In [17]:
import pandas as pd
import numpy as np
import time
import random
from sklearn.decomposition import PCA, FastICA

In [2]:
ratings = pd.read_csv('ratings.csv')

In [3]:
#returns top k neighbours given correlation matrix
def top_k(corr_matrix, k):
    top_indexes = np.argsort(-corr) +1 # (-) sign in corr would sort this in desending order 
                                        # and +1 this would give the userID rather than index 
    return top_indexes.iloc[:,1:k+1] #sliced this way because the item is correlated to itself the most

In [33]:
k_folds = 5 #folds
k = 5 #neighbours
fold_errors = []

for i in range(k_folds):
    errors = [] #errors withing the fold
    #randomize the ratings matrix and choose random points for different user
    #just like the sampling technique specified in the slides
    shuffled = ratings.sample(frac=1) 
    cut = int((1- 1/k_folds)* len(ratings))
    
    #split training and test
    training = shuffled.iloc[:cut]
    test = shuffled.iloc[cut:]
    
    #creating of utility matrix, default value being NaNs, and rows being userID and columns are movieId
    utility_matrix = pd.DataFrame(index= sorted(pd.unique(ratings.userId)), \
                              columns = sorted(pd.unique(ratings.movieId)))
    
    
    print(f"####### K fold part-{i+1} ########")
    start= time.time() #just book-keeping
    
    #filling up row matrix
    for _, row in training.iterrows():
        utility_matrix.loc[int(row.userId), int(row.movieId)] = row.rating
        
    #need to fill in mean ratings for the final formula
    mean_ratings = utility_matrix.sum(axis=1)/(utility_matrix>0).sum(axis=1)
    
    utility_matrix.fillna(utility_matrix.mean(), inplace= True) #filling up the NaNs with movie averages
    utility_matrix.fillna(0, inplace= True) #we would have the problem of cold start, thus filling w/ 0
    
    corr = utility_matrix.T.corr() #correlation matrix, default is pearson
    
    top_neighbours = top_k(corr, k) #see up
    
    #prediction part
    #selecting 1 user at a time and predicting values for all the movies for that user
    #calculating mse for every movie encountered in test set
    for target_user in test.userId.unique():

        temp = test[test.userId==target_user]
        similarities = np.sort(corr)[target_user-1,-k-1:-1][::-1]
        neighbour_ratings = utility_matrix.loc[top_neighbours.loc[target_user]]
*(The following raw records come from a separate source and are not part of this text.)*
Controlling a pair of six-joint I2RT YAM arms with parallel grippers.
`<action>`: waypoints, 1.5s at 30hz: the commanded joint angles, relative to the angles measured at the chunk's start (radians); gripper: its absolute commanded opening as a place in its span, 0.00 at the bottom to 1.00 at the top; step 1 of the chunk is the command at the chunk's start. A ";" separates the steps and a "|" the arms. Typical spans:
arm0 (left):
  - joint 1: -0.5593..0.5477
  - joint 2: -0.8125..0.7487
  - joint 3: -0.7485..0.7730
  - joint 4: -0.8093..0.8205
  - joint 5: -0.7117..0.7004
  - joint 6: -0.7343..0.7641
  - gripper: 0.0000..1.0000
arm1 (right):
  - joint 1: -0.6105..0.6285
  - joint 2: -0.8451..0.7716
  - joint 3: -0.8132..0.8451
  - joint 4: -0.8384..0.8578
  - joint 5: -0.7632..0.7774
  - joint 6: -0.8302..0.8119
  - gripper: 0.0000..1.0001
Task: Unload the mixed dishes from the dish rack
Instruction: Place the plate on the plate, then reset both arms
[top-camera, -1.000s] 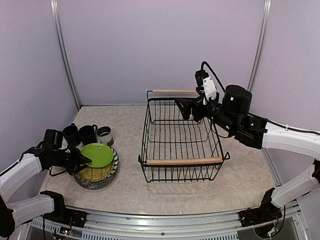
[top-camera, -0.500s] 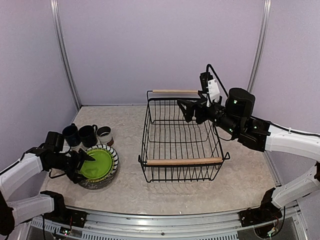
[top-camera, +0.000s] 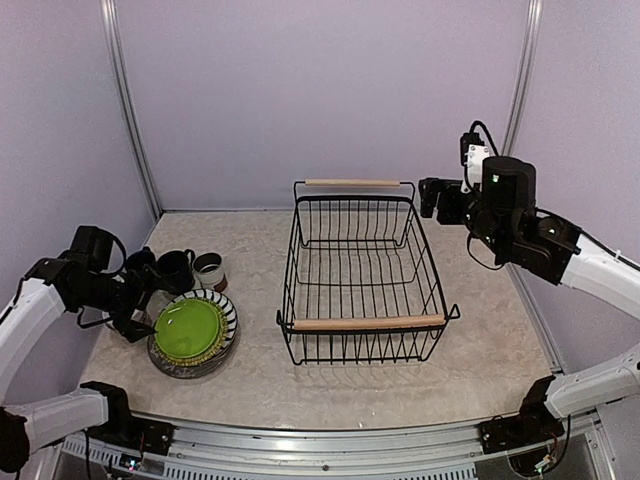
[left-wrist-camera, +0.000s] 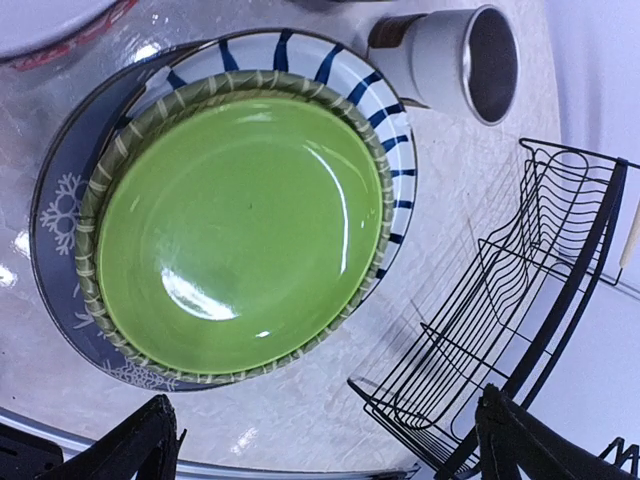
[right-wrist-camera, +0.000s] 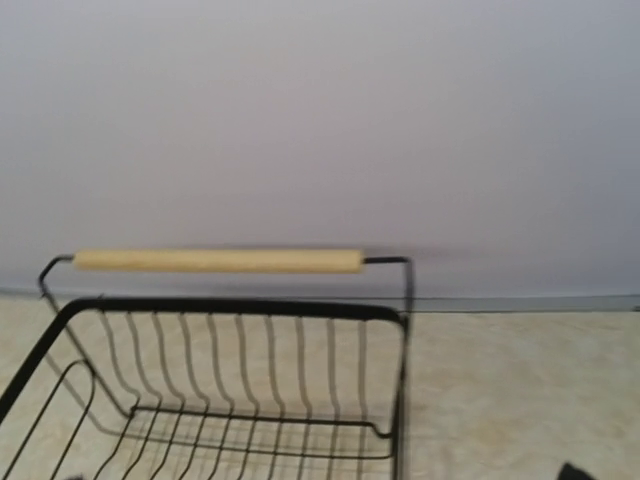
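The dish rack (top-camera: 360, 270), a black wire basket with two wooden handles, stands mid-table with nothing in it. Left of it, the lime-green plate (top-camera: 189, 329) lies flat on the black-and-white striped plate (top-camera: 228, 312), which rests on the grey dish (top-camera: 176, 367). Two dark mugs (top-camera: 175, 268) and the white-brown cup (top-camera: 209, 268) stand behind the stack. My left gripper (top-camera: 140, 302) hangs open just left of the stack, holding nothing. In the left wrist view the green plate (left-wrist-camera: 240, 230) fills the middle above my open left gripper (left-wrist-camera: 335, 445). My right gripper (top-camera: 433, 198) is open, raised beside the rack's far right corner.
The left wrist view shows the cup (left-wrist-camera: 460, 65) lying toward the rack (left-wrist-camera: 520, 300), and a white dish's edge (left-wrist-camera: 50, 15) at the top left. The right wrist view looks along the rack's far wooden handle (right-wrist-camera: 220, 261) at the purple back wall.
My left gripper opened and let go of the lime-green plate, which settled flat on the stack; the gripper drew back left. My right arm swung right, away from over the rack.
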 joint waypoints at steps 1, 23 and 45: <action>0.003 -0.009 0.078 -0.106 -0.072 0.048 0.99 | -0.006 -0.058 0.055 -0.171 0.086 0.054 1.00; 0.003 -0.078 0.483 0.164 -0.027 0.447 0.99 | -0.006 -0.182 0.049 -0.099 -0.021 -0.014 1.00; 0.003 -0.113 0.627 0.593 -0.012 0.588 0.99 | -0.006 -0.297 0.045 -0.013 -0.047 -0.031 1.00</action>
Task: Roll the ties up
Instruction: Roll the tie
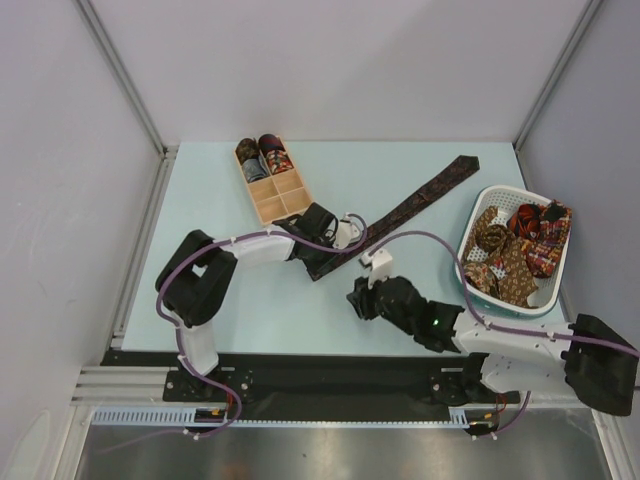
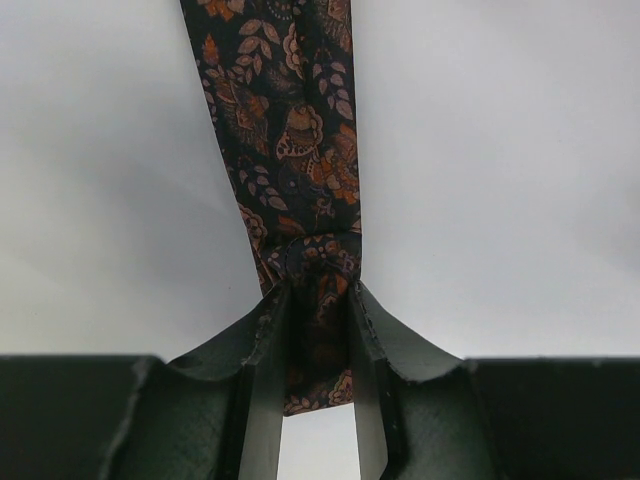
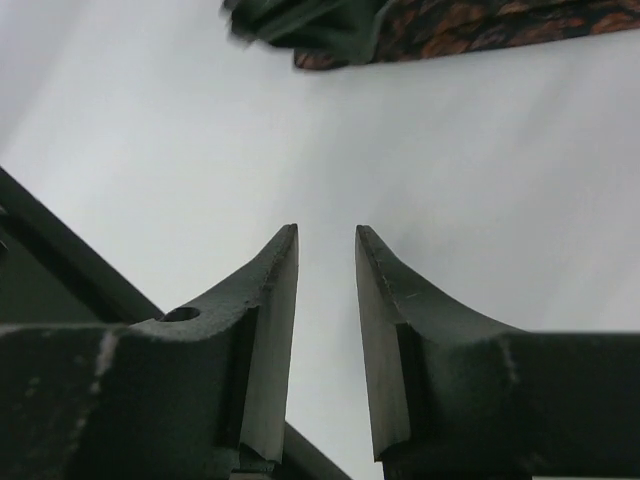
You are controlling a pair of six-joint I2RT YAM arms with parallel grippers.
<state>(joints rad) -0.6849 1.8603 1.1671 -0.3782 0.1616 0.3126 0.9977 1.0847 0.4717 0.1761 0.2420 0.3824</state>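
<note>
My left gripper [image 2: 318,300] was squeezed shut on the thin end of the long tie [image 2: 290,130]. It was dark with orange leaves and flowers on it, and a little fold was bunched up right at my fingertips. The rest of it lay flat on the table [image 1: 220,200] and ran off to the far right. Its wide pointy end was near the white basket [image 1: 515,193]. More ties [image 1: 510,265] were piled in that basket. Two rolled ties [image 1: 262,158] sat in the far end of the wooden box [image 1: 290,205]. My right gripper [image 3: 327,232] was open a little and held nothing. It was close to the thin end but not touching it.
</note>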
        suggested_ratings = mean_ratings.loc[target_user] + similarities * neighbour_ratings.T/sum(similarities)
        suggested_ratings = suggested_ratings.mean(axis=1)
        
        for _, row in temp.iterrows():
            errors.append((row.rating - suggested_ratings.loc[row.movieId])**2)
    
    fold_errors.append(np.mean(errors)) 
        
    print(f"Done with this fold in {time.time()- start} s")
    print(f"MSE for this part is {fold_errors[-1]}")
print(f"MSE is {np.mean(fold_errors)}")

####### K fold part-1 ########
Done with this fold in 204.4609353542328 s
MSE for this part is 1.185667482556367
####### K fold part-2 ########
Done with this fold in 204.37644243240356 s
MSE for this part is 1.1777630480232075
####### K fold part-3 ########
Done with this fold in 204.9205994606018 s
MSE for this part is 1.2135292501423276
####### K fold part-4 ########
Done with this fold in 204.34527969360352 s
MSE for this part is 1.181296350171233
####### K fold part-5 ########
Done with this fold in 205.66029167175293 s
MSE for this part is 1.2042443881845655
MSE is 1.19250010381554


In [34]:
k_folds = 5
k = 5
fold_errors = []

for i in range(k_folds):
    errors = []
    shuffled = ratings.sample(frac=1)
    cut = int((1- 1/k_folds)* len(ratings))
    
    training = shuffled.iloc[:cut]
    test = shuffled.iloc[cut:]
    
    utility_matrix = pd.DataFrame(index= sorted(pd.unique(ratings.userId)), \
                              columns = sorted(pd.unique(ratings.movieId)))
    
    
    
    
    print(f"####### K fold part-{i+1} ########")
    start= time.time()
    
    for _, row in training.iterrows():
        utility_matrix.loc[int(row.userId), int(row.movieId)] = row.rating
    
    utility_matrix.fillna(utility_matrix.mean(), inplace= True)
    utility_matrix.fillna(0, inplace= True)
    
    reduced_matrix = pd.DataFrame(PCA(n_components=500).fit_transform(utility_matrix), index= np.arange(1,611))
    corr = reduced_matrix.T.corr()
    
    top_neighbours = top_k(corr, k)
    
    mean_ratings = utility_matrix.sum(axis=1)/(utility_matrix>0).sum(axis=1)
    
    
    for target_user in test.userId.unique():

        temp = test[test.userId==target_user]
        similarities = np.sort(corr)[target_user-1,-k-1:-1][::-1]
        neighbour_ratings = utility_matrix.loc[top_neighbours.loc[target_user]]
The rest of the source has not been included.